Task requirements:
Of all the lines in the material, count those containing the string "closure" and write only the resulting number.

Material for this task:
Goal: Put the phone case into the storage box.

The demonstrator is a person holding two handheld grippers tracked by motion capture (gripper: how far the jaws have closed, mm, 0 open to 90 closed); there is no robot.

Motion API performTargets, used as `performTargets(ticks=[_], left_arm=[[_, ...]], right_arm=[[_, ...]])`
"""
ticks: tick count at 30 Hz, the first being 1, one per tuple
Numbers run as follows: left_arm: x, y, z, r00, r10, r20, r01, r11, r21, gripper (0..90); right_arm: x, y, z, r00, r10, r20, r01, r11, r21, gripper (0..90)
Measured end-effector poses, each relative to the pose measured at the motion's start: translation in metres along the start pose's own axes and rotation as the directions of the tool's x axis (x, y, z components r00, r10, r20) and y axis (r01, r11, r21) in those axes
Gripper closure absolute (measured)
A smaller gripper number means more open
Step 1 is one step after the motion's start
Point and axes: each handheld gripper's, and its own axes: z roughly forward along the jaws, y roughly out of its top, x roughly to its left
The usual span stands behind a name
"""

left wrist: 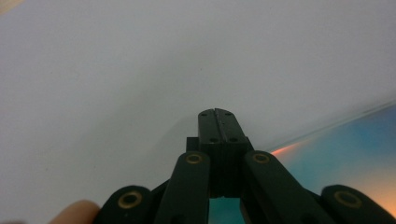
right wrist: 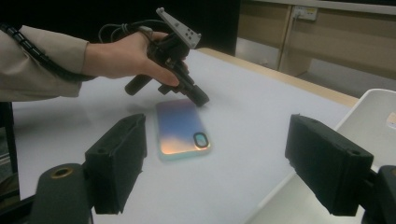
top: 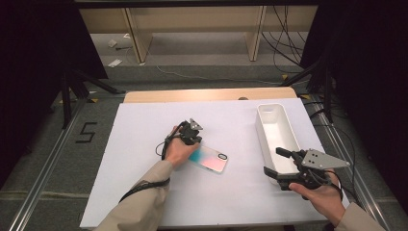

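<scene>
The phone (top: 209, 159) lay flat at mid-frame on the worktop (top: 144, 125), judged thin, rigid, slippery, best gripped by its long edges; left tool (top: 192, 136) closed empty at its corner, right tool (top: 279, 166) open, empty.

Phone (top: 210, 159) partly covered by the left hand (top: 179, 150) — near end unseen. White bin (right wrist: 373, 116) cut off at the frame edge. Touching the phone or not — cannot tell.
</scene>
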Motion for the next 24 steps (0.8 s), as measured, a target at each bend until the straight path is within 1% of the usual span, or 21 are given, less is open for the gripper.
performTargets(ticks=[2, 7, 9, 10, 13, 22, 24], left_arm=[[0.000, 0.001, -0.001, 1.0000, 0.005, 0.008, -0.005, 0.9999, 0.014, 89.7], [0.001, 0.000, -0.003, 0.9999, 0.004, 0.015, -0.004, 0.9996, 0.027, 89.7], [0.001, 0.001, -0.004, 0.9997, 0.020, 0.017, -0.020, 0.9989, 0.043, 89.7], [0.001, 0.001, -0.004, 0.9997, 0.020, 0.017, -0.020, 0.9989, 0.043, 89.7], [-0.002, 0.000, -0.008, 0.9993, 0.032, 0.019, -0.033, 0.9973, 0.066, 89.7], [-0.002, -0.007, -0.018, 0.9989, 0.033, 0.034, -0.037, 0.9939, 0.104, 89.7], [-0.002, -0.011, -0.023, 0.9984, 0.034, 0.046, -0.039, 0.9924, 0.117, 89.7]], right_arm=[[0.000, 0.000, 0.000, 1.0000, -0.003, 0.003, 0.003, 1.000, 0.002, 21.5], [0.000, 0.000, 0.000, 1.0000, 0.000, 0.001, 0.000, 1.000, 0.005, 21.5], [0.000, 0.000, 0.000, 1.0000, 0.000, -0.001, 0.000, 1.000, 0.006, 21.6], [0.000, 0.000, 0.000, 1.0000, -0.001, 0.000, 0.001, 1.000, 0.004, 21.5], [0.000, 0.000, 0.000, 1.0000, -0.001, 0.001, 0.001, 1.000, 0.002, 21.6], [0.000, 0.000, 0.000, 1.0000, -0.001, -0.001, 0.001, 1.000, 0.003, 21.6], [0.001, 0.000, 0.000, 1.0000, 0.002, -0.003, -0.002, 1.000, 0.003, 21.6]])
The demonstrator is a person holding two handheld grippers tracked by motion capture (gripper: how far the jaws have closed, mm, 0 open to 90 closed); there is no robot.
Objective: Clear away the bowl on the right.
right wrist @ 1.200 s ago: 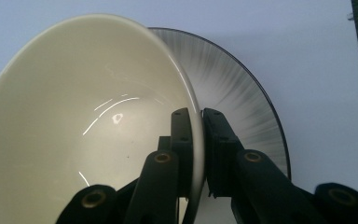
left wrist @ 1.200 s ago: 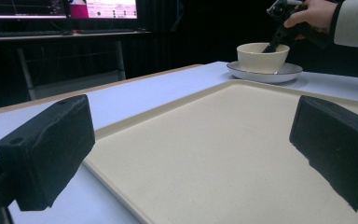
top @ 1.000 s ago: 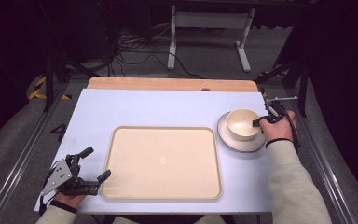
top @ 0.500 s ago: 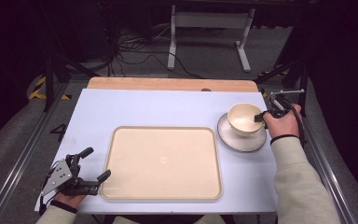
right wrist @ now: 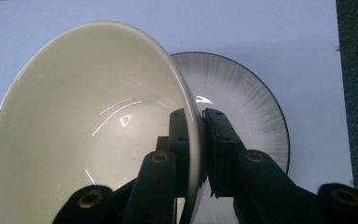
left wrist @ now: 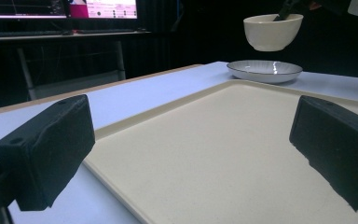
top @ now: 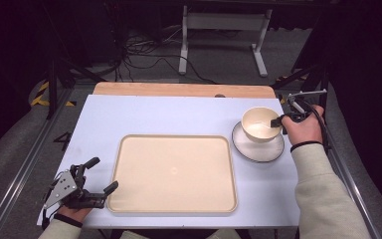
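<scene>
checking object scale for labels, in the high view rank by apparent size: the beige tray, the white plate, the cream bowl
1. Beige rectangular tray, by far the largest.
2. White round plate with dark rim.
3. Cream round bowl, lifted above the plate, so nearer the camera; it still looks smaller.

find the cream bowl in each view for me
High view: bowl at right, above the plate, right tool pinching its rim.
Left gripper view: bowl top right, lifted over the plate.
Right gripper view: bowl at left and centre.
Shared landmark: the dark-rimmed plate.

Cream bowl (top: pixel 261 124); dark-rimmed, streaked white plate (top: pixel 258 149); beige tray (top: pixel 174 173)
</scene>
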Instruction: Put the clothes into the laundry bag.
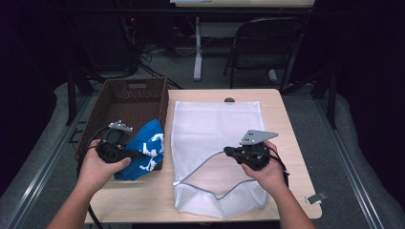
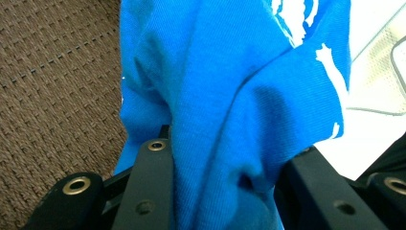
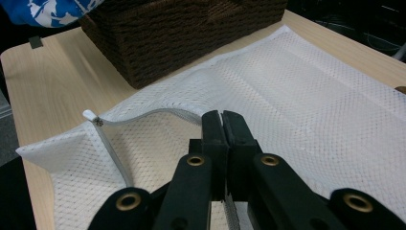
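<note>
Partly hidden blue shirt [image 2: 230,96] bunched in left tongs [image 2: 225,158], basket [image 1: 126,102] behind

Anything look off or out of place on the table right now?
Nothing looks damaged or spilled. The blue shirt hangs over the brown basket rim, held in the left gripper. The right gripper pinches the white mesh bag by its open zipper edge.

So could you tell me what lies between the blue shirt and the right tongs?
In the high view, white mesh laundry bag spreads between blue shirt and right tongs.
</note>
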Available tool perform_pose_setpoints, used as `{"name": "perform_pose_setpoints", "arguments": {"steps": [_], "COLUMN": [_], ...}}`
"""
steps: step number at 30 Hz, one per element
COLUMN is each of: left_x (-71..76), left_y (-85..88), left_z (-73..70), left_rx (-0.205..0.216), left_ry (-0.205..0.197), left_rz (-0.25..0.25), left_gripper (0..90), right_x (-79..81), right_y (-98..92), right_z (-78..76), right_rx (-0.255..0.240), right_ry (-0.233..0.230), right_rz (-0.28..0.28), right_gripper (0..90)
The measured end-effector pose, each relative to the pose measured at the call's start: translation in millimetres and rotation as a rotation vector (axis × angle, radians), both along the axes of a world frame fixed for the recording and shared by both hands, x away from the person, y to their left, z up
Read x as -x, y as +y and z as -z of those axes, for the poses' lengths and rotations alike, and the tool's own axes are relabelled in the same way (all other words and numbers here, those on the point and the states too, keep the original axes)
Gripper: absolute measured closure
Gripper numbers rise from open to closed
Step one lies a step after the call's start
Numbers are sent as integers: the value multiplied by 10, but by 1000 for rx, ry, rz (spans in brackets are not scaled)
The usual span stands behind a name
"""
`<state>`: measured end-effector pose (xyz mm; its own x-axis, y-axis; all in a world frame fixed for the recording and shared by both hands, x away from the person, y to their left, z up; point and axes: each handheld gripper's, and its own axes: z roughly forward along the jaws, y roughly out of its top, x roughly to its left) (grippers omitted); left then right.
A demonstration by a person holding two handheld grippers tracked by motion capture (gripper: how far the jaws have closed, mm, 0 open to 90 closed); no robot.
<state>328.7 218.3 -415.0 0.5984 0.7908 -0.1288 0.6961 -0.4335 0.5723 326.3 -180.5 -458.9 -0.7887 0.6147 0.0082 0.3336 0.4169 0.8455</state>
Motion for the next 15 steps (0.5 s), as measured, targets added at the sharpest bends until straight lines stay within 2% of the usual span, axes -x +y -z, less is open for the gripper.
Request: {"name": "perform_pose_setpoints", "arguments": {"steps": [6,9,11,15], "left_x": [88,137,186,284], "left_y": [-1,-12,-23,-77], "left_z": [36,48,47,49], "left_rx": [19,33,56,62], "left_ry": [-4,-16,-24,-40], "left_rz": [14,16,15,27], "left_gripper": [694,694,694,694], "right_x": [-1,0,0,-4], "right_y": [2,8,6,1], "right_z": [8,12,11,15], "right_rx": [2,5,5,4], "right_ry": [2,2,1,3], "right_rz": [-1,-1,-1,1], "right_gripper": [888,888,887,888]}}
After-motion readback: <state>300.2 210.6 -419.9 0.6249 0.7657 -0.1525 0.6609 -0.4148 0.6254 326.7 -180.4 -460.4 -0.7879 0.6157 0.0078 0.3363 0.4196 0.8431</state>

Answer section:
2